### What to do
These entries are to be set down again exactly.

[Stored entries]
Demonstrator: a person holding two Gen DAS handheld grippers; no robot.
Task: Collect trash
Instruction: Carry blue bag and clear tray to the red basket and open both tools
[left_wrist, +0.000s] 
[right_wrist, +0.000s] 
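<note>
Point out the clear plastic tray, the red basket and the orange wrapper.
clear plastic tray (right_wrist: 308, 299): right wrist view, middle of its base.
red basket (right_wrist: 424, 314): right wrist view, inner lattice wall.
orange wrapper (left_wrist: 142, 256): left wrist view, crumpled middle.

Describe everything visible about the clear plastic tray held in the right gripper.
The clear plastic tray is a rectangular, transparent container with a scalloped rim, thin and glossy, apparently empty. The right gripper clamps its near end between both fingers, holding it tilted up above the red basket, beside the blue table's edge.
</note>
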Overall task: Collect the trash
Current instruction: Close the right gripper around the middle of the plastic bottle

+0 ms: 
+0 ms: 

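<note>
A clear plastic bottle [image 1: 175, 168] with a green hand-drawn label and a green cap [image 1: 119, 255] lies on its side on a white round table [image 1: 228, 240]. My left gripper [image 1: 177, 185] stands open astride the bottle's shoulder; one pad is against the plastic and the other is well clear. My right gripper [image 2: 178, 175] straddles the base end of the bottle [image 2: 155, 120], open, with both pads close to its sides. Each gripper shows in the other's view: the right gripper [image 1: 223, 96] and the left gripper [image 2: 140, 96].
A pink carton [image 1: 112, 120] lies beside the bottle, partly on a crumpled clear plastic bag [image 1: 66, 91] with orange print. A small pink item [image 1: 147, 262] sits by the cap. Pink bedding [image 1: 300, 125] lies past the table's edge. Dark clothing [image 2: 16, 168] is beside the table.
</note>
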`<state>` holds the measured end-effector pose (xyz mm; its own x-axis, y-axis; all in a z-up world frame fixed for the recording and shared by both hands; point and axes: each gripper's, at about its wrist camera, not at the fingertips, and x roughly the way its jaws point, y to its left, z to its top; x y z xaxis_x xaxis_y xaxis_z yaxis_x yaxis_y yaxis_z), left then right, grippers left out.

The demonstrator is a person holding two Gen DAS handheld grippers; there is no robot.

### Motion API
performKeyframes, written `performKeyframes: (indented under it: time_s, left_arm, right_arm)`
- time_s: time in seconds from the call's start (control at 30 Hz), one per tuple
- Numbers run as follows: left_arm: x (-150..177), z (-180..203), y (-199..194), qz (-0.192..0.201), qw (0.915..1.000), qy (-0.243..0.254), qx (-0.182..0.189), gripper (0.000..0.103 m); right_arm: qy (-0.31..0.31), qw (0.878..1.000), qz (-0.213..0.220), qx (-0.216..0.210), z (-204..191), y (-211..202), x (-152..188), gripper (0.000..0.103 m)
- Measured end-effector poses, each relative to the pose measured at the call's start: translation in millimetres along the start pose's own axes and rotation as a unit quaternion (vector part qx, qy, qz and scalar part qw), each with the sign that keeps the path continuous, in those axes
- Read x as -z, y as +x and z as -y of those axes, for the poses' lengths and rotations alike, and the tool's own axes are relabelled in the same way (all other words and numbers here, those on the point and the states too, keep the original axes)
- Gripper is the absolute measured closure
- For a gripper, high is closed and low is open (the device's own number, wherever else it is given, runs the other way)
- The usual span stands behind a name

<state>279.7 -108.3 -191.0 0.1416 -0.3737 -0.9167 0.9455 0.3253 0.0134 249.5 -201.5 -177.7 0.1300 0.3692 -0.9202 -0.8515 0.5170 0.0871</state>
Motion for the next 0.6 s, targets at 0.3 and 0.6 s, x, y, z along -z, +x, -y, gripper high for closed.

### Solved problem
Demonstrator: a person holding two Gen DAS handheld grippers; no robot.
Task: Collect trash
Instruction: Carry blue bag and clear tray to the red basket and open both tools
[left_wrist, +0.000s] 
[right_wrist, +0.000s] 
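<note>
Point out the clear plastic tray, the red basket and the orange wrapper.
clear plastic tray (right_wrist: 308, 299): right wrist view, middle of its base.
red basket (right_wrist: 424, 314): right wrist view, inner lattice wall.
orange wrapper (left_wrist: 142, 256): left wrist view, crumpled middle.

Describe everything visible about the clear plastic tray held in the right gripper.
The clear plastic tray is a rectangular, transparent container with a scalloped rim, thin and glossy, apparently empty. The right gripper clamps its near end between both fingers, holding it tilted up above the red basket, beside the blue table's edge.
</note>
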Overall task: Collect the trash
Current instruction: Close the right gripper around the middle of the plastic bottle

+0 ms: 
+0 ms: 

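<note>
A clear plastic bottle [image 1: 175, 168] with a green hand-drawn label and a green cap [image 1: 119, 255] lies on its side on a white round table [image 1: 228, 240]. My left gripper [image 1: 177, 185] stands open astride the bottle's shoulder; one pad is against the plastic and the other is well clear. My right gripper [image 2: 178, 175] straddles the base end of the bottle [image 2: 155, 120], open, with both pads close to its sides. Each gripper shows in the other's view: the right gripper [image 1: 223, 96] and the left gripper [image 2: 140, 96].
A pink carton [image 1: 112, 120] lies beside the bottle, partly on a crumpled clear plastic bag [image 1: 66, 91] with orange print. A small pink item [image 1: 147, 262] sits by the cap. Pink bedding [image 1: 300, 125] lies past the table's edge. Dark clothing [image 2: 16, 168] is beside the table.
</note>
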`<state>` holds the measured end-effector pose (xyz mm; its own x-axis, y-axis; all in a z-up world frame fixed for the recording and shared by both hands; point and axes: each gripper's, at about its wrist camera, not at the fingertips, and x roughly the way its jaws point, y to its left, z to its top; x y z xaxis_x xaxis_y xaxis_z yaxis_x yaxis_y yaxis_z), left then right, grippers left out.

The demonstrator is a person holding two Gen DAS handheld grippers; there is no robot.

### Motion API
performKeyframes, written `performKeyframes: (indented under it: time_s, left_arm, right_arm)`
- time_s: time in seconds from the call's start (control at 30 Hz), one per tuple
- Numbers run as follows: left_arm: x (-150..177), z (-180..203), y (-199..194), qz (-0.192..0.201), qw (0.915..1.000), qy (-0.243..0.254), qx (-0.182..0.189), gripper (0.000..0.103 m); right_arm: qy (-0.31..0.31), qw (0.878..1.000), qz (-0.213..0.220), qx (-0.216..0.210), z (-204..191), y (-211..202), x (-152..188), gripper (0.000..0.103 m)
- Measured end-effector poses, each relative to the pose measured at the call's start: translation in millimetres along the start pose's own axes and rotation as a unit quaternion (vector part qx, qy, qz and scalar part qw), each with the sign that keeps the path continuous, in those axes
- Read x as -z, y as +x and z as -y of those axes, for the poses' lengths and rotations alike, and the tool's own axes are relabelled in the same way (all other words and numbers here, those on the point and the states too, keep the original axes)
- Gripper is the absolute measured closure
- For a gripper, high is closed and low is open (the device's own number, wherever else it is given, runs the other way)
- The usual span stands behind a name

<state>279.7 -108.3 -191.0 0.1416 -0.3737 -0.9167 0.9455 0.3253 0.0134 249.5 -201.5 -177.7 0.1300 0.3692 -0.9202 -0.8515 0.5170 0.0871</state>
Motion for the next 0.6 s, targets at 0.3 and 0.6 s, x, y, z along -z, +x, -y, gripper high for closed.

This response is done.